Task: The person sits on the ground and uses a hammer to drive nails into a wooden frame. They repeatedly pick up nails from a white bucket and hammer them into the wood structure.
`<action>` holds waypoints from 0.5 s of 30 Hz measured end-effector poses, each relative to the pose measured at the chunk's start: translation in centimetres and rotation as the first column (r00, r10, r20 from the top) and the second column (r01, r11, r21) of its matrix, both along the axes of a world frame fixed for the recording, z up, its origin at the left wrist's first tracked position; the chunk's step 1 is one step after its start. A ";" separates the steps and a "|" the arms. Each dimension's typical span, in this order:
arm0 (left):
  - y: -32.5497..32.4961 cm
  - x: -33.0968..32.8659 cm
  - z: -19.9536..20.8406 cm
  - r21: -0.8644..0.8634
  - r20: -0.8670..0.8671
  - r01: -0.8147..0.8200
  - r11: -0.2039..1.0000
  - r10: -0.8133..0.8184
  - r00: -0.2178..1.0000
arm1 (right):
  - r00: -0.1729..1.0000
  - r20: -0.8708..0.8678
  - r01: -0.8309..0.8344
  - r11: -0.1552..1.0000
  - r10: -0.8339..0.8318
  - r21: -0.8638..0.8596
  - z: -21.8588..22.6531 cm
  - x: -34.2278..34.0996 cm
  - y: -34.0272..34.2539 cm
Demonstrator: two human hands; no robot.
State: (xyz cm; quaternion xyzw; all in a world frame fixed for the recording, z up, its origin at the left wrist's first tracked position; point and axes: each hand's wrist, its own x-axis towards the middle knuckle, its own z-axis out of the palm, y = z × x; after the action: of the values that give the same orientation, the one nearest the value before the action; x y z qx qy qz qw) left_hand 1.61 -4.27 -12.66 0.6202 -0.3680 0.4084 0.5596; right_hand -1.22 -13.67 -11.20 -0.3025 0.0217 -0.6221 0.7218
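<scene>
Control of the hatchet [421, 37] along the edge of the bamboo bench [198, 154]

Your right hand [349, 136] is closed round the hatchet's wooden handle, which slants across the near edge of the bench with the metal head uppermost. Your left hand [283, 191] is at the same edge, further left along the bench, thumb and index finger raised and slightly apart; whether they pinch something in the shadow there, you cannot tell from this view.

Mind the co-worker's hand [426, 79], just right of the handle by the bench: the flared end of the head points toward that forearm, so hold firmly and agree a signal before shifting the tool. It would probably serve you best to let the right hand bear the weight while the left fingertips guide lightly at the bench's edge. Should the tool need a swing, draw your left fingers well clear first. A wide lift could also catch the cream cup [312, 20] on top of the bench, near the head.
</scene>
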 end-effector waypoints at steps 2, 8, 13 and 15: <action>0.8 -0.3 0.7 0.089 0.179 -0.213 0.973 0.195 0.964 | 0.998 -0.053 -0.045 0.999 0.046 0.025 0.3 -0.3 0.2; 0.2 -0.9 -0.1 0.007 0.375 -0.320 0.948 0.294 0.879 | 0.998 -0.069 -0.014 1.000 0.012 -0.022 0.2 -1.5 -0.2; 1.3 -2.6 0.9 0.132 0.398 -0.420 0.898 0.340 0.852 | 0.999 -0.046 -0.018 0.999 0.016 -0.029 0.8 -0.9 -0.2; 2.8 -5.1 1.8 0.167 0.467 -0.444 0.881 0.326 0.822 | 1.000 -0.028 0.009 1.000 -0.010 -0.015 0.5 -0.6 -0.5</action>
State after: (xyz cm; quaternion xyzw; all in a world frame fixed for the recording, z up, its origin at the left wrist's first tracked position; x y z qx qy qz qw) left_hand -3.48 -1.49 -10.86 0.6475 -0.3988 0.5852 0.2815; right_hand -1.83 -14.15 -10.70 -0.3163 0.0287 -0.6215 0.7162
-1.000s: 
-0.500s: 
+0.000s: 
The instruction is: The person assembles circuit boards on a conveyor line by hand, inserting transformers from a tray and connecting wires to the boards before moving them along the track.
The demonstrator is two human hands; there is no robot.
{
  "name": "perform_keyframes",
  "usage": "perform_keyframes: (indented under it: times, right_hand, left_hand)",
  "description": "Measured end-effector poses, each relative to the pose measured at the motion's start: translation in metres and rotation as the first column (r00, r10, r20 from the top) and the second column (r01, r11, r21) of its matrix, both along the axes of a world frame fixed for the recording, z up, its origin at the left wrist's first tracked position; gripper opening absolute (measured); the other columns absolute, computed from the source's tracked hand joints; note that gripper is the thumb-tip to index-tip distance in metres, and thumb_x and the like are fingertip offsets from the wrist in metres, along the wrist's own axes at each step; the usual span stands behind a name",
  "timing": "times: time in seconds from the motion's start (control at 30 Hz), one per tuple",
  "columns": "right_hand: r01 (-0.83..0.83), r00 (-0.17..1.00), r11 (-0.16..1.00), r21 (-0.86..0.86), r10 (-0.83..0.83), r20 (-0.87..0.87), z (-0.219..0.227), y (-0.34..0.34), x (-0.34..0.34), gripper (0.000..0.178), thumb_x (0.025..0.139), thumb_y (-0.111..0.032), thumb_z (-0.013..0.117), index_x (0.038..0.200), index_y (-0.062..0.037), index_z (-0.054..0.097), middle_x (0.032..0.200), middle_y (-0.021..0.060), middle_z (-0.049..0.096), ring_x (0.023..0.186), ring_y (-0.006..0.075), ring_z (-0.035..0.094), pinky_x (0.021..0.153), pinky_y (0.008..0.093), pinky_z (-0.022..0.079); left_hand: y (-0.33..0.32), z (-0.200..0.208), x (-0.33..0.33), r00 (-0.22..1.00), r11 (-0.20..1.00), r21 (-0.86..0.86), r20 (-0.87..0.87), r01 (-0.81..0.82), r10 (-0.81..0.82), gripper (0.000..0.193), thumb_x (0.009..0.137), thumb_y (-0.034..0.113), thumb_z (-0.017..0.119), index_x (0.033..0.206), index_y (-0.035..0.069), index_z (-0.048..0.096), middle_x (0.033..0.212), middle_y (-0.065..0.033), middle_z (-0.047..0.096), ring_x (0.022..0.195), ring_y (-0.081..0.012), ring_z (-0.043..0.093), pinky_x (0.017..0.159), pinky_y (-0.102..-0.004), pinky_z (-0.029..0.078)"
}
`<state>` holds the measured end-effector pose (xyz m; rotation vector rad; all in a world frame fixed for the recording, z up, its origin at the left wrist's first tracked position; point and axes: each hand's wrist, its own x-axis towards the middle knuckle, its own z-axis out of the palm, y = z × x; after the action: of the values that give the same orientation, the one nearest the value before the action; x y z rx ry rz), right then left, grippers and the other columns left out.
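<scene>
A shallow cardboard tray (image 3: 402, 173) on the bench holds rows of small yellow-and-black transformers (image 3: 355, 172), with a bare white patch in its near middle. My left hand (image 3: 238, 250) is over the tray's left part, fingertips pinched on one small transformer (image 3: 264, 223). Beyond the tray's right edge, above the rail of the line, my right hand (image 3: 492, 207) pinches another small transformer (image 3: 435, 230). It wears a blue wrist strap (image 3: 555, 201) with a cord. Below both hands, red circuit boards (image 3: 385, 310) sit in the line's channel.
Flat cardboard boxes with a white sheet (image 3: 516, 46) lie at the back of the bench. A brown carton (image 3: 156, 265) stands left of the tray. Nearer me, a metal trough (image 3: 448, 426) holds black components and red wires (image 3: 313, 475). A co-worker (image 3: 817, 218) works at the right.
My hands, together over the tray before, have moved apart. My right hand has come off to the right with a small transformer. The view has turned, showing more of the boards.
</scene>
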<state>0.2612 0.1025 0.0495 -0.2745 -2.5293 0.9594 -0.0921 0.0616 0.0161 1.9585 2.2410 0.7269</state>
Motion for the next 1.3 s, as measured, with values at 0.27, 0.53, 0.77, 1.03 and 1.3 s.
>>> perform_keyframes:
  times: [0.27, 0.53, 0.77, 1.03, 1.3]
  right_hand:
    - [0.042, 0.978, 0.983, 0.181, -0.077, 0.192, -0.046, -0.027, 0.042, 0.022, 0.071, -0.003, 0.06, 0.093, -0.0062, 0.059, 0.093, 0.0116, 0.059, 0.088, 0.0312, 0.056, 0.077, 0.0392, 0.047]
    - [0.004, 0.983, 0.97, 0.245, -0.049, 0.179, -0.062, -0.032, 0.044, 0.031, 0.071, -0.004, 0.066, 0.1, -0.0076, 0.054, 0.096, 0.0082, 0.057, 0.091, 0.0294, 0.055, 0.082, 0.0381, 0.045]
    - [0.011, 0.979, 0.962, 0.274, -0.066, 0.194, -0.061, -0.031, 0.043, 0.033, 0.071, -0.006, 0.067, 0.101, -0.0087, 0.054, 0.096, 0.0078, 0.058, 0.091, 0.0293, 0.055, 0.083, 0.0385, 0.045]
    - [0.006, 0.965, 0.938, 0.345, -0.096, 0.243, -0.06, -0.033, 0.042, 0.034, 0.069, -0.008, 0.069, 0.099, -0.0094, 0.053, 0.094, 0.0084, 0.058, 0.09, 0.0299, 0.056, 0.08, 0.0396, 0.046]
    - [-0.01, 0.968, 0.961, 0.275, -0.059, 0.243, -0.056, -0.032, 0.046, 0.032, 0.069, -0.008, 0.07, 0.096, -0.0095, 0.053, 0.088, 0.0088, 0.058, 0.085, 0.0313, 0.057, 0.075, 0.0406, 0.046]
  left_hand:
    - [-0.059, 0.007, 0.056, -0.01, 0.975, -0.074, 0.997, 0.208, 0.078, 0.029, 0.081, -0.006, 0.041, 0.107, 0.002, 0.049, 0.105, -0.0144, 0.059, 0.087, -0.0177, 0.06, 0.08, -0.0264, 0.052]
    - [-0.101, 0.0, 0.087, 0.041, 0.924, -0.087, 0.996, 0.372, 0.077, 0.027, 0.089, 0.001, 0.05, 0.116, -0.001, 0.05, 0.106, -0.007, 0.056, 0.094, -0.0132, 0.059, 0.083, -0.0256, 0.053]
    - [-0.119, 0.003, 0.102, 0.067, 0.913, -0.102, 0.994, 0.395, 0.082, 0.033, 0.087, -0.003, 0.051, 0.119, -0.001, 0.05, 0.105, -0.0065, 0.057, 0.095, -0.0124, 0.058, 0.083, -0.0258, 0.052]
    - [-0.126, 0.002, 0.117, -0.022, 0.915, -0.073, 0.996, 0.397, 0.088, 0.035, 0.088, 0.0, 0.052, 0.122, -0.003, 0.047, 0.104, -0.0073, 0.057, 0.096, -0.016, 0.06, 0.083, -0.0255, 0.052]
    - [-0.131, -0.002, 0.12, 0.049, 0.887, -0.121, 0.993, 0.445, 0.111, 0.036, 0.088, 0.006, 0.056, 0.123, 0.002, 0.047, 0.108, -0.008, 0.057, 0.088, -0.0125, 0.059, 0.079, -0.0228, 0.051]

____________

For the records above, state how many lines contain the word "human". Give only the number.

- _RESPONSE AREA_
2